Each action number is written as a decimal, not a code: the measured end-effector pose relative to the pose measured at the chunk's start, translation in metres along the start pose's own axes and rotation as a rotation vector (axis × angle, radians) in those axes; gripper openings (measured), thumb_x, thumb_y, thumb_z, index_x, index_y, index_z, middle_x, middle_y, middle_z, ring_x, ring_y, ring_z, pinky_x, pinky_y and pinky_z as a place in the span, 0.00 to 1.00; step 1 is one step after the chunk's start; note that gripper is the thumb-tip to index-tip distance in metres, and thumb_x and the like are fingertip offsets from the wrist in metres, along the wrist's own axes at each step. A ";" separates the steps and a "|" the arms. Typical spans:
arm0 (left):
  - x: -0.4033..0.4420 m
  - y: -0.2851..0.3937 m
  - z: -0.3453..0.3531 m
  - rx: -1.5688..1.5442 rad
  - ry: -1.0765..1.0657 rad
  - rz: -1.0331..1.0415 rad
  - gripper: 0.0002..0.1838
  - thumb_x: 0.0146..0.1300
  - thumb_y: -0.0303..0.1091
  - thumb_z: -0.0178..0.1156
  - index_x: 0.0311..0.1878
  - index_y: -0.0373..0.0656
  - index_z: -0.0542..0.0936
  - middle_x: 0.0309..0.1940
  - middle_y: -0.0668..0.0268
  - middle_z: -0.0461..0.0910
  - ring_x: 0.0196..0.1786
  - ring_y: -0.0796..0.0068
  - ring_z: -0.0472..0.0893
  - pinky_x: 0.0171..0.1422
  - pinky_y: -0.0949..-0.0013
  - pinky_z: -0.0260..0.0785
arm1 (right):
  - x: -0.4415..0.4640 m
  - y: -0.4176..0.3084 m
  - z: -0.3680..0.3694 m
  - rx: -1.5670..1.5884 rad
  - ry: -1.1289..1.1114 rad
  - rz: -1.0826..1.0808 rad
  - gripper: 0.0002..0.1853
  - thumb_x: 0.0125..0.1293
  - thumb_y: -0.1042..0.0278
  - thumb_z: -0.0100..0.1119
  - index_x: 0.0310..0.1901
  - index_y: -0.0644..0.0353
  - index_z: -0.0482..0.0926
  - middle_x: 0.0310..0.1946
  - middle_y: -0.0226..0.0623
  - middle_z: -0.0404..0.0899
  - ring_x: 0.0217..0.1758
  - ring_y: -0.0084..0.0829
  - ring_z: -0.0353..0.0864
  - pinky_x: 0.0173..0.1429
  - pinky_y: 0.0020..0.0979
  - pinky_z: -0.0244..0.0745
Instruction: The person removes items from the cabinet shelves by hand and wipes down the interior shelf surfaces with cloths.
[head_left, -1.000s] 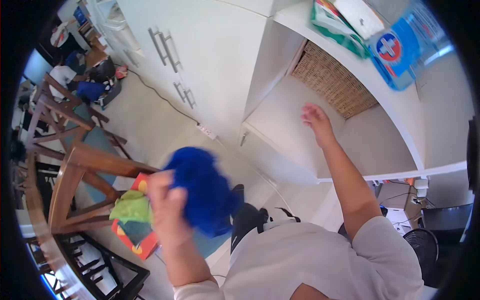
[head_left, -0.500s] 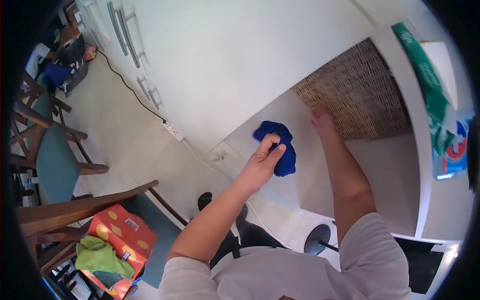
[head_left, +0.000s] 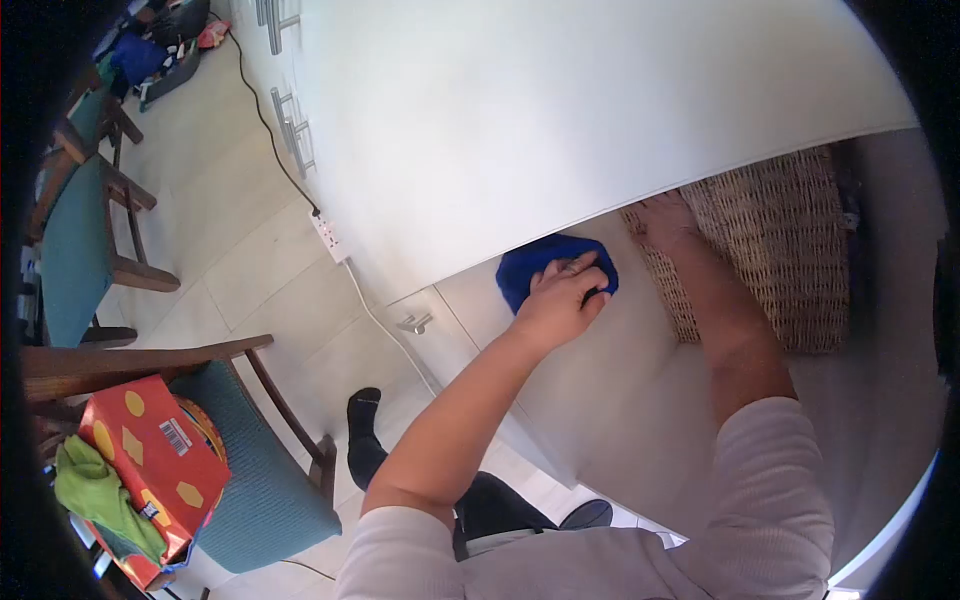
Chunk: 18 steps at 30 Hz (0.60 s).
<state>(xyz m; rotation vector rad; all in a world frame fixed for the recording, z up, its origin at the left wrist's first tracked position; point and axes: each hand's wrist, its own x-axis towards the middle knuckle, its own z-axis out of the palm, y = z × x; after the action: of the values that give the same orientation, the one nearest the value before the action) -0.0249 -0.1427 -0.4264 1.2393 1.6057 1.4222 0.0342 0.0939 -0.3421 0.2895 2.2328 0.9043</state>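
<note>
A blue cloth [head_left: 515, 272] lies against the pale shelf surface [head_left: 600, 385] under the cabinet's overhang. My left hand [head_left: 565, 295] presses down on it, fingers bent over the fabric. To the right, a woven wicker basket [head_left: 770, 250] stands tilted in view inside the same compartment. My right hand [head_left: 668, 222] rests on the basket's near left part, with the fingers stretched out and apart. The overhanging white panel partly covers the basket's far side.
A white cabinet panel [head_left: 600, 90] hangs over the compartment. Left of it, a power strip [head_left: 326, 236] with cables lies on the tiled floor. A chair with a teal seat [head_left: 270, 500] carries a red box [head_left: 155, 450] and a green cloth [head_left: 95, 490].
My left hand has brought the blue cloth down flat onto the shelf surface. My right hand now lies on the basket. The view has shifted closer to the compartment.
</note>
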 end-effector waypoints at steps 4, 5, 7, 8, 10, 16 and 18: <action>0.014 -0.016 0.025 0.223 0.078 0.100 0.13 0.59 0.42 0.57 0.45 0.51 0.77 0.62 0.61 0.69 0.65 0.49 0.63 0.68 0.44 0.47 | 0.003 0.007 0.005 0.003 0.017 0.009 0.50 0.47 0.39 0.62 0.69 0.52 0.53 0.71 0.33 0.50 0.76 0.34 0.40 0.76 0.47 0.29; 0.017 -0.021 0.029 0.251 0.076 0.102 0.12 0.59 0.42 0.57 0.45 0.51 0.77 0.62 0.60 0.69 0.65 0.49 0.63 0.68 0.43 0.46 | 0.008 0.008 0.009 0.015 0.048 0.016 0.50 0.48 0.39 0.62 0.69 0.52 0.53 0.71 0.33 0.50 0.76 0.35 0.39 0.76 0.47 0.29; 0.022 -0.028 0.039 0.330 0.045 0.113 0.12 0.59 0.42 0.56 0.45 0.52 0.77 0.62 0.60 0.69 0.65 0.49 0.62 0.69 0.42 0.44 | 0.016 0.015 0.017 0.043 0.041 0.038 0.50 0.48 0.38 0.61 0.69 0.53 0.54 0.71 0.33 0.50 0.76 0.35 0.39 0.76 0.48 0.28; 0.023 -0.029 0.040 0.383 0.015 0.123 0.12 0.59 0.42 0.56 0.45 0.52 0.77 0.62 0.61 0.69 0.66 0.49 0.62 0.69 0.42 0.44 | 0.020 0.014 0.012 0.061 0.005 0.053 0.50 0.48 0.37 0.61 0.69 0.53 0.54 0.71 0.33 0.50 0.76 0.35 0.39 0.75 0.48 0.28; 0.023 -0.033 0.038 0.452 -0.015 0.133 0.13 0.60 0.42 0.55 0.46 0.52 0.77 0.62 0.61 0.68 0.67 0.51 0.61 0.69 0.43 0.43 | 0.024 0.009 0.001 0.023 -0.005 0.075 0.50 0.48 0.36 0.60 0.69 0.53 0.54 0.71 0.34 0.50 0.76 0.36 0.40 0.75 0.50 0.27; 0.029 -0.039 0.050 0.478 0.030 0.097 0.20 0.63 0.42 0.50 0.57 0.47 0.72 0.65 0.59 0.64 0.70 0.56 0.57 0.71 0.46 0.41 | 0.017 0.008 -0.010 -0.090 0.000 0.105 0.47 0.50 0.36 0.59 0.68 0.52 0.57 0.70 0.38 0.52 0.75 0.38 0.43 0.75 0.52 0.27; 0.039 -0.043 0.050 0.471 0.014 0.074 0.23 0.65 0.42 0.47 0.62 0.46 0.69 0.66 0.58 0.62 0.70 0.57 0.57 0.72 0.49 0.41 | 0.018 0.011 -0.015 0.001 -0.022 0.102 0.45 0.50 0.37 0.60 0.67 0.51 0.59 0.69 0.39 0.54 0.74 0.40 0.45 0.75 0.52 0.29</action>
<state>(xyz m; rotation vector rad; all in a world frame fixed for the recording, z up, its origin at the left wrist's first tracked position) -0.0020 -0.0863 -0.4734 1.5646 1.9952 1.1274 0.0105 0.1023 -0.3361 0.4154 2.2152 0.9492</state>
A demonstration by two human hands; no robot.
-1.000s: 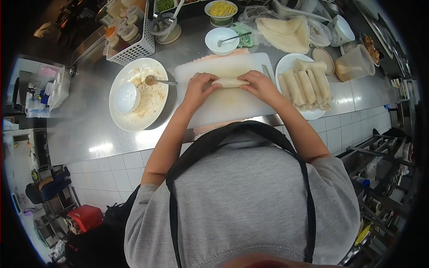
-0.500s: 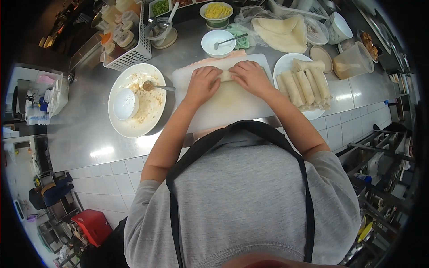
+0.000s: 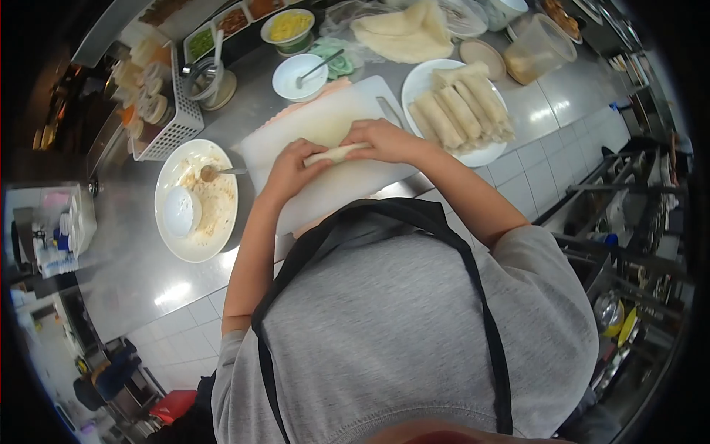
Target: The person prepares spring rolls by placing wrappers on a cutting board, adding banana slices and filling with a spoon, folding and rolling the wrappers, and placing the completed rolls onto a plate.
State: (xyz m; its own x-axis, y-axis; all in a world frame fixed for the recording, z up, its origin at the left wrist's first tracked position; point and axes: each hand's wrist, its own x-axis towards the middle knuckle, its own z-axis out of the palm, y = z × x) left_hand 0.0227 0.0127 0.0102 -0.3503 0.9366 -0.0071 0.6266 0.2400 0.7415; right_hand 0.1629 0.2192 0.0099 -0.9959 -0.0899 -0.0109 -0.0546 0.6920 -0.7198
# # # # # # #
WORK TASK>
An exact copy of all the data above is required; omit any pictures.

TASK ANSWER>
Each action number is written as a decimal, not a code: the measured end-effector pose relative to the pose measured at the chunk's start, translation in metres along the start pose's own axes and rotation as a rotation vector (axis × angle, radians) in those axes; gripper openings (measured), thumb_x, thumb_y, thumb_z, index_x, index_y, index_z, middle_x, middle_y, middle_z, ring_x, ring_y, ring_z, pinky_x, pinky_y and pinky_z as a place in the span, 0.00 to 1.00; step 1 is one step after the chunk's start; note that gripper is the thumb-tip to index-tip distance in metres, and thumb_x and the like are fingertip offsets from the wrist in metres, along the wrist's own axes at each step. A ";" separates the steps and a "|" the arms. Typical spans:
arm0 (left):
  - x: -0.4033..0.4420 m
  - y: -0.2851..0.3937 m
  - z: -0.3453..0.3531 m
  - rx: -1.5688..1.5442 rad
  - ry: -1.0765..1.0657 rad
  - rz: -1.0331..1.0415 rad
  - gripper: 0.0002..0.1838
  - thumb_x: 0.0146..0.1300
  - thumb_y: -0.0303..0.1091
  - thumb_z: -0.0178..0.1156
  - index_x: 0.0311..0.1878
  - index_y: -0.0373..0.0656
  - index_z: -0.0542..0.0936
  - middle_x: 0.0309..0.1940
  - middle_y: -0.0668..0.0268
  - middle_z: -0.0461..0.0910
  - ring_x: 0.0196..0.1786
  - ring_y: -0.0796..0.0068
  - ring_z: -0.0472..0.0893
  - pinky_x: 0.0171..0.1422
  - pinky_y: -0.0949..-0.0013
  - pinky_z: -0.0260..0.0785
arm1 (right):
  - x: -0.4415..0.4640 m
  - y: -0.4176..0.3084 m
  - z: -0.3680..0.3694 m
  - rx: -1.5670..1.5884 rad
  - ry: -1.1289..1.1114 rad
  - rz: -1.0826..1.0808 rad
  - gripper: 0.0002..0.1853
  - thumb_x: 0.0125..0.1293
  - thumb_y: -0.1042..0.0278
  - thumb_z: -0.0100..0.1119
  - index_x: 0.0310..0.1901
  - index_y: -0.0644..0.0353
  - index_z: -0.0482..0.0926
  - middle_x: 0.0310..0.1946
  - middle_y: -0.0226..0.0623
  - middle_z: -0.0404..0.0899
  - ring_x: 0.0217..0.1758
  - ring_y: -0.0084..0.0829
  - ring_z: -0.0353..0.0864
  - pinky_x: 0.0173..0.1429
  - pinky_y: 0.0020..0.0979
  - pinky_z: -0.0244..0.0745
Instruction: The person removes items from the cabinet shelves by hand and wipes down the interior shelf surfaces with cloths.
[head_left, -1.000s] 
[head_left, -0.500s] 
[head_left, +0.000s] 
Chunk: 18 steps at 30 Hz (0.60 s).
<state>(xyz m; rotation vector rad; all in a world frame fixed for the recording, z up, its origin at the left wrist's first tracked position; point and axes: each hand's wrist, its own x-axis towards the middle knuckle, its own z-axis out of the palm, y = z × x; after the action: of the values that give the same orientation, the one nearest the value before the action) -0.0249 -0.1427 -0.4264 1.2393 1.6057 1.4222 0.0342 0.0939 -0.3421 0.2895 2.2328 0.9043</state>
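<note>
A blue cloth [head_left: 515, 272] lies against the pale shelf surface [head_left: 600, 385] under the cabinet's overhang. My left hand [head_left: 565, 295] presses down on it, fingers bent over the fabric. To the right, a woven wicker basket [head_left: 770, 250] stands tilted in view inside the same compartment. My right hand [head_left: 668, 222] rests on the basket's near left part, with the fingers stretched out and apart. The overhanging white panel partly covers the basket's far side.
A white cabinet panel [head_left: 600, 90] hangs over the compartment. Left of it, a power strip [head_left: 326, 236] with cables lies on the tiled floor. A chair with a teal seat [head_left: 270, 500] carries a red box [head_left: 155, 450] and a green cloth [head_left: 95, 490].
My left hand has brought the blue cloth down flat onto the shelf surface. My right hand now lies on the basket. The view has shifted closer to the compartment.
</note>
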 end-effector waypoints at steps 4, 5, 7, 8, 10, 16 and 18: <action>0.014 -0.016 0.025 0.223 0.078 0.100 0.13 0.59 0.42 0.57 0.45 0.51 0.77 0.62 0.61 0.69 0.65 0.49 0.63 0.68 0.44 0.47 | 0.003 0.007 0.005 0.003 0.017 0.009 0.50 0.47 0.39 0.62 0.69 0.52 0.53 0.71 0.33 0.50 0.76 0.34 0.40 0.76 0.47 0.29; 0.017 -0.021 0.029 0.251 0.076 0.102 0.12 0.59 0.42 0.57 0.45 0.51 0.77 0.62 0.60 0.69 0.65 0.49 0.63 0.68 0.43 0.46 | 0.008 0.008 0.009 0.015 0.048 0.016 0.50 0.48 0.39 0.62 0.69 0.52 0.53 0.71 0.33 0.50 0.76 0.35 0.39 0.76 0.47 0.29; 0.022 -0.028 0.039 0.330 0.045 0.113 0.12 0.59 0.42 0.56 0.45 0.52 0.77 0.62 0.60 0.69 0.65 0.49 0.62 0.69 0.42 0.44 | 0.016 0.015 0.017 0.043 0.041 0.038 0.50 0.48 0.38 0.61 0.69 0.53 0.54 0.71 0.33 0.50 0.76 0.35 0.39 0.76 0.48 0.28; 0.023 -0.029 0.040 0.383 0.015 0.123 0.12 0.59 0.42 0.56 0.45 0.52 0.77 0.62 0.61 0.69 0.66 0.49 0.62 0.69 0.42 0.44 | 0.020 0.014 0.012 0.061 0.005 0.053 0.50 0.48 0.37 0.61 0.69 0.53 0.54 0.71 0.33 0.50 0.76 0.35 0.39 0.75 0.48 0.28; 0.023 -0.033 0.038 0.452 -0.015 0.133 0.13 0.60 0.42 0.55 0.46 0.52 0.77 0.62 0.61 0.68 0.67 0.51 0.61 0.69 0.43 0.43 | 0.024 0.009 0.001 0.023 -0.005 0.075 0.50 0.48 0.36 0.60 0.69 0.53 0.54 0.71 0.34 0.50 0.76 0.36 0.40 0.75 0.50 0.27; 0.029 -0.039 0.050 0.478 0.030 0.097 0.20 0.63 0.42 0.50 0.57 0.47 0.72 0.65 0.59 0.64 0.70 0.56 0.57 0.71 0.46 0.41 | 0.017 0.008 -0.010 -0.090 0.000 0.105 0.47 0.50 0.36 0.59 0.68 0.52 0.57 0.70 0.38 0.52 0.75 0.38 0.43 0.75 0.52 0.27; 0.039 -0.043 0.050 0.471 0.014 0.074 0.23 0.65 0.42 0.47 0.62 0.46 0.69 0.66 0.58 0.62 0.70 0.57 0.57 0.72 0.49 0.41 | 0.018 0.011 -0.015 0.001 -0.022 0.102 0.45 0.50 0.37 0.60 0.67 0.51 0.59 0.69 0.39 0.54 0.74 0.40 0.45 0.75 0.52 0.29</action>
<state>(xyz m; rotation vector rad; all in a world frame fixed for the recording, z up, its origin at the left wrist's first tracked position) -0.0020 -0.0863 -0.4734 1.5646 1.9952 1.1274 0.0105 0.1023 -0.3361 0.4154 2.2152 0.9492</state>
A demonstration by two human hands; no robot.
-1.000s: 
-0.500s: 
+0.000s: 
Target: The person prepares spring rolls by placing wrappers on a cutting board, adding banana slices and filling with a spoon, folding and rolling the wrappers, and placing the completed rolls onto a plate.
State: (xyz m; its own x-axis, y-axis; all in a world frame fixed for the recording, z up, its origin at the left wrist's first tracked position; point and axes: each hand's wrist, its own x-axis towards the middle knuckle, its own z-axis out of the palm, y = z × x) left_hand 0.0227 0.0127 0.0102 -0.3503 0.9366 -0.0071 0.6266 0.2400 0.7415; right_hand 0.1629 0.2192 0.0099 -0.9959 -0.0899 -0.0109 -0.0546 0.6920 -0.7198

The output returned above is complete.